Durante le operazioni, una giornalista freelance, presente casualmente sul posto, aveva iniziato a riprendere con una videocamera quanto stava accadendo, e verosimilmente per tale ragione, insieme ad una sua amica, era stata aggredita da un gruppo di persone.



I militari erano quindi intervenuti in difesa delle due donne e solo a quel punto gli aggressori si erano allontanati.

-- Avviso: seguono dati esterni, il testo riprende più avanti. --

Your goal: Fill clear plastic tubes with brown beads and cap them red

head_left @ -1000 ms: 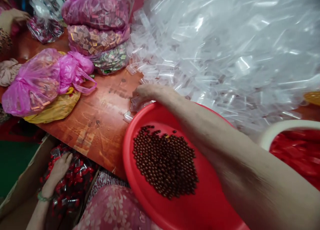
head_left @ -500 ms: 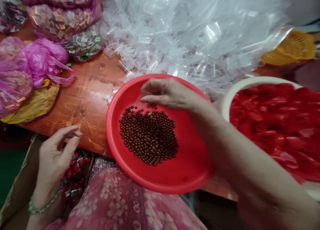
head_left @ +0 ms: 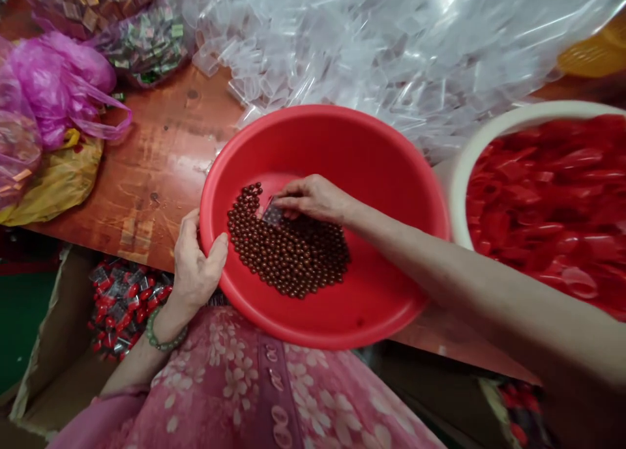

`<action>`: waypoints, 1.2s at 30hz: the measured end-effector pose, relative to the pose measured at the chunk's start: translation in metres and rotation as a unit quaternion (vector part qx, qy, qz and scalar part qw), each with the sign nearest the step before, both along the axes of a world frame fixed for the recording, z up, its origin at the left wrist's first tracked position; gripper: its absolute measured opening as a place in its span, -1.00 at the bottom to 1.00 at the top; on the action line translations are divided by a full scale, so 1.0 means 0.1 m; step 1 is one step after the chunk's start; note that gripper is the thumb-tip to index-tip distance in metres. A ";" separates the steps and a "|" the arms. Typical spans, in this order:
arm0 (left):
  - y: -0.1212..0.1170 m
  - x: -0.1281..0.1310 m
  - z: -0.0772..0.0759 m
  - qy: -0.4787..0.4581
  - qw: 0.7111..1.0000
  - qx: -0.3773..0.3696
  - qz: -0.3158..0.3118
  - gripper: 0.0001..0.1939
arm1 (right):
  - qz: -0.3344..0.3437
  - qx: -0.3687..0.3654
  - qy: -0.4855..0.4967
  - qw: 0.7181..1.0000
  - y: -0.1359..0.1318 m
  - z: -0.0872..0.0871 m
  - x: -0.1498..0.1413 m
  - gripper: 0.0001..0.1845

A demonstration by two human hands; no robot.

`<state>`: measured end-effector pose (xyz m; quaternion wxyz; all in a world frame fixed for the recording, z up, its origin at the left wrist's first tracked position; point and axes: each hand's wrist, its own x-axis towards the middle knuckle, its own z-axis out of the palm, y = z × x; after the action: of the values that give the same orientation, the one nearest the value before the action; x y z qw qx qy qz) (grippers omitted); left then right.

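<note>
My left hand (head_left: pixel 198 263) is closed on the left rim of a red plastic basin (head_left: pixel 391 305), thumb inside and fingers outside. Small shiny brown balls (head_left: pixel 293 263) lie heaped on the basin's floor, towards its left side. Among them, at the far edge of the heap, my right hand (head_left: pixel 315 200) pinches a small clear plastic case (head_left: pixel 272 213). The case is tilted down into the balls, and some dark balls seem to show through its wall. The fingertips of my right hand are partly hidden.
Clear plastic cases (head_left: pixel 342 64) are piled behind the basin. At the right stands a white tub (head_left: pixel 460 175) of red plastic parts (head_left: pixel 548 208). Pink bags (head_left: pixel 59 77) lie at the left on the wooden table (head_left: pixel 156 169). Below, a cardboard box (head_left: pixel 53 338) holds red-capped clear pieces (head_left: pixel 124 305).
My left hand has come from beside the table onto the basin's rim. My right hand has lowered the clear case into the balls. The view has shifted slightly.
</note>
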<state>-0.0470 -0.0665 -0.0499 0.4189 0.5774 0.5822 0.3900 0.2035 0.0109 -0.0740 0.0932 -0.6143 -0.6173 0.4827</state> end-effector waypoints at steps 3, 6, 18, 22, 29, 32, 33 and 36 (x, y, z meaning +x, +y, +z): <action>0.00 0.01 -0.01 0.000 1.000 0.021 -0.001 -0.61 | 0.021 -0.088 0.061 0.994 -0.26 -0.03 -0.11 -0.83; 0.00 0.03 -0.01 0.009 0.999 0.034 0.000 -0.64 | 0.031 -0.174 0.091 0.980 -0.49 -0.03 -0.19 -0.83; -0.01 -0.04 0.02 0.133 0.980 0.142 -0.036 -0.47 | -0.067 -0.448 0.262 0.852 -0.57 -0.01 -0.26 -0.82; 0.02 -0.11 0.22 0.178 0.941 0.258 -0.126 -0.28 | -0.088 -0.406 0.330 0.848 -0.45 0.09 -0.31 -0.83; 0.20 0.06 0.45 0.115 0.905 0.228 -0.340 -0.60 | -0.102 -0.309 0.461 0.826 -0.45 0.38 -0.46 -0.72; 0.29 0.16 0.50 0.001 0.925 0.177 -0.336 -0.74 | -0.105 -0.271 0.477 0.829 -0.52 0.45 -0.46 -0.63; 0.30 0.19 0.52 -0.036 0.930 0.153 -0.333 -0.78 | -0.102 -0.257 0.474 0.836 -0.54 0.47 -0.44 -0.59; 0.30 0.25 0.57 -0.111 0.933 0.098 -0.328 -0.84 | -0.092 -0.194 0.435 0.875 -0.58 0.51 -0.33 -0.48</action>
<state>-0.0224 -0.0363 0.0069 0.5267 0.7276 0.2693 0.3474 0.1705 -0.0473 -0.0232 0.2751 -0.4022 -0.3496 0.8002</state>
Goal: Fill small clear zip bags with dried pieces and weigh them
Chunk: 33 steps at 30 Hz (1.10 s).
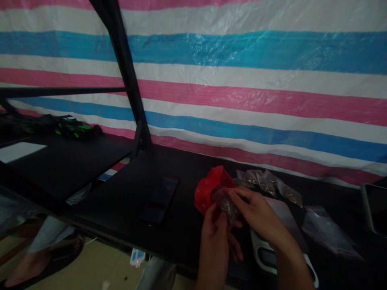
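Note:
Both hands grip a small clear plastic bag (230, 208) with small brownish or metallic pieces inside, too blurred to name. My left hand (216, 229) pinches its near left side with closed fingers. My right hand (255, 207) closes on its upper right edge. Right behind the clear bag is a crumpled red plastic bag (206, 192), its mouth facing me. Beneath my right forearm lies a digital scale (262, 253), partly covered by the arm. Several filled clear bags (267, 183) lie beyond the right hand.
A dark phone (160, 199) lies left on the black table (121, 219). Flat clear bags (328, 231) and a grey-edged device (373, 209) are at right. A black post (128, 76) rises at left; beyond it is a green-black toy car (77, 128). A person's foot (45, 257) shows below.

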Each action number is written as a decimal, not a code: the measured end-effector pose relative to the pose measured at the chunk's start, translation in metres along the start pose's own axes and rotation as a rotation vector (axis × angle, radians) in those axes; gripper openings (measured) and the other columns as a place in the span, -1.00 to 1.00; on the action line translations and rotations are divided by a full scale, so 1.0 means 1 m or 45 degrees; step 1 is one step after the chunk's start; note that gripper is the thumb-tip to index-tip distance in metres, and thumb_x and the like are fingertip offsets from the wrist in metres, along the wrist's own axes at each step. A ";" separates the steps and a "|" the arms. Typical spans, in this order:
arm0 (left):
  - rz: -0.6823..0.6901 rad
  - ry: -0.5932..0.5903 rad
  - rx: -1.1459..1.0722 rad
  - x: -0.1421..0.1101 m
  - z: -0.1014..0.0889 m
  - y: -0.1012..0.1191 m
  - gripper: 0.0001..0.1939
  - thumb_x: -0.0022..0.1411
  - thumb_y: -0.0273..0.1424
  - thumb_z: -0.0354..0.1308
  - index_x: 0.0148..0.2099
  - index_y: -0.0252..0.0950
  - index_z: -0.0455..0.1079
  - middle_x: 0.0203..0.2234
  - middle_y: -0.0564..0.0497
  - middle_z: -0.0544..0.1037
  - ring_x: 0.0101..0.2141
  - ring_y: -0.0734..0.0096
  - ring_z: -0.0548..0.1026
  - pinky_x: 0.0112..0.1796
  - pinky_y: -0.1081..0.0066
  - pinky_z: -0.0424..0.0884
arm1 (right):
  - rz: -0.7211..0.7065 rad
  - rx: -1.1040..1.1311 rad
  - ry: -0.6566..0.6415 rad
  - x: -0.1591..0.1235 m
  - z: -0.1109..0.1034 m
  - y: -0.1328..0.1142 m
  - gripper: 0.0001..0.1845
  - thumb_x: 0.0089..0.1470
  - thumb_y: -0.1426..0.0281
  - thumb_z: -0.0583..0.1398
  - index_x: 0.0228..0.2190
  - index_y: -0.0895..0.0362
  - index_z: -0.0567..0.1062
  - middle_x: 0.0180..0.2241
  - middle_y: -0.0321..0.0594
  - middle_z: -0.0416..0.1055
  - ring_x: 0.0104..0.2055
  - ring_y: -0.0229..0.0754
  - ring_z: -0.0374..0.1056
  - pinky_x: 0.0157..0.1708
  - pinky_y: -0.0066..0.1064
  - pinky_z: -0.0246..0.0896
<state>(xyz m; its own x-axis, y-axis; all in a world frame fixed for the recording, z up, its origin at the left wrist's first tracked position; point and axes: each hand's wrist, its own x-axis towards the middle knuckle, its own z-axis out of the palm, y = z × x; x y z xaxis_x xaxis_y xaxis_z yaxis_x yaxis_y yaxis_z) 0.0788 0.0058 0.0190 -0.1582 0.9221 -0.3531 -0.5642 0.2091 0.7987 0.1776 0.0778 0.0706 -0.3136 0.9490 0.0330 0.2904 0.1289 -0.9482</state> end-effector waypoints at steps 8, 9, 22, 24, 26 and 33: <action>0.306 0.080 0.400 -0.004 -0.010 0.000 -0.34 0.34 -0.01 0.23 0.38 -0.15 0.36 -0.13 -0.14 0.72 -0.55 0.42 0.56 -0.54 0.44 0.45 | 0.121 0.308 0.170 0.000 -0.011 0.007 -0.54 -0.06 0.00 0.44 -0.22 0.05 0.64 -0.32 -0.19 0.68 -0.38 -0.07 0.56 -0.42 -0.34 0.46; 0.368 0.077 0.483 -0.005 -0.012 0.000 -0.43 0.38 -0.07 0.23 0.35 -0.11 0.42 -0.04 -0.15 0.72 -0.38 0.31 0.68 -0.39 0.38 0.56 | 0.109 0.320 0.207 0.000 -0.013 0.006 -0.50 -0.10 0.00 0.46 -0.20 0.04 0.63 -0.33 -0.20 0.67 -0.35 -0.06 0.57 -0.38 -0.33 0.46; 0.910 0.197 0.929 0.002 -0.032 -0.001 -0.53 0.53 -0.07 0.04 0.28 -0.19 0.45 0.11 -0.18 0.65 0.06 0.16 0.67 0.05 0.22 0.58 | 0.167 -0.168 0.502 -0.044 -0.091 0.004 -0.56 -0.05 -0.04 0.36 -0.43 0.09 0.71 -0.36 -0.10 0.69 -0.31 0.00 0.54 -0.37 -0.34 0.35; 0.992 0.254 0.963 0.003 -0.034 0.001 -0.57 0.52 -0.07 0.04 0.21 -0.21 0.48 0.03 -0.18 0.69 -0.02 0.18 0.70 -0.03 0.25 0.61 | 0.227 -0.287 0.506 -0.046 -0.104 0.020 -0.60 -0.07 -0.02 0.34 -0.51 0.07 0.68 -0.40 -0.08 0.69 -0.30 0.07 0.58 -0.37 -0.29 0.37; 1.105 0.299 1.010 0.004 -0.035 0.004 -0.63 0.53 -0.12 0.04 0.13 -0.22 0.49 -0.06 -0.16 0.70 -0.12 0.21 0.72 -0.12 0.31 0.63 | 0.272 -0.368 0.522 -0.048 -0.114 0.035 -0.64 -0.08 0.02 0.32 -0.53 0.05 0.67 -0.42 -0.08 0.70 -0.32 0.11 0.59 -0.34 -0.24 0.40; 1.708 0.008 1.237 -0.010 -0.024 -0.018 -0.69 0.46 -0.52 0.03 0.13 -0.17 0.45 -0.19 -0.06 0.71 -0.27 0.39 0.73 -0.31 0.52 0.60 | 0.220 -0.421 0.698 -0.055 -0.138 0.061 -0.59 -0.03 0.03 0.25 -0.45 0.07 0.73 -0.37 -0.05 0.72 -0.23 0.17 0.63 -0.25 -0.20 0.45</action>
<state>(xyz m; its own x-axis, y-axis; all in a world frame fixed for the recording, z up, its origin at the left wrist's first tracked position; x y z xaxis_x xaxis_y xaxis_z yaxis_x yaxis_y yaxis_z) 0.0714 -0.0147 -0.0040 -0.0876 0.6015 0.7940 0.6518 -0.5681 0.5024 0.3370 0.0734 0.0540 0.2428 0.9616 0.1278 0.5849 -0.0400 -0.8101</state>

Già il 17 agosto le indagini aperte dai carabinieri avevano permesso di ricostruire i fatti e denunciare all’autorità giudiziaria 10 persone, di cui un minorenne, ritenuti responsabili a vario titolo di violenza, minaccia e resistenza a pubblico ufficiale, rifiuto di indicazione sulla propria identità personale poiché, in tutte le fasi del controllo, si opponevano ai militari, nei confronti dei quali proferivano anche frasi minacciose ed oltraggiose; di questi dieci 2 dovranno rispondere anche di lesioni personali aggravate nei confronti delle donne.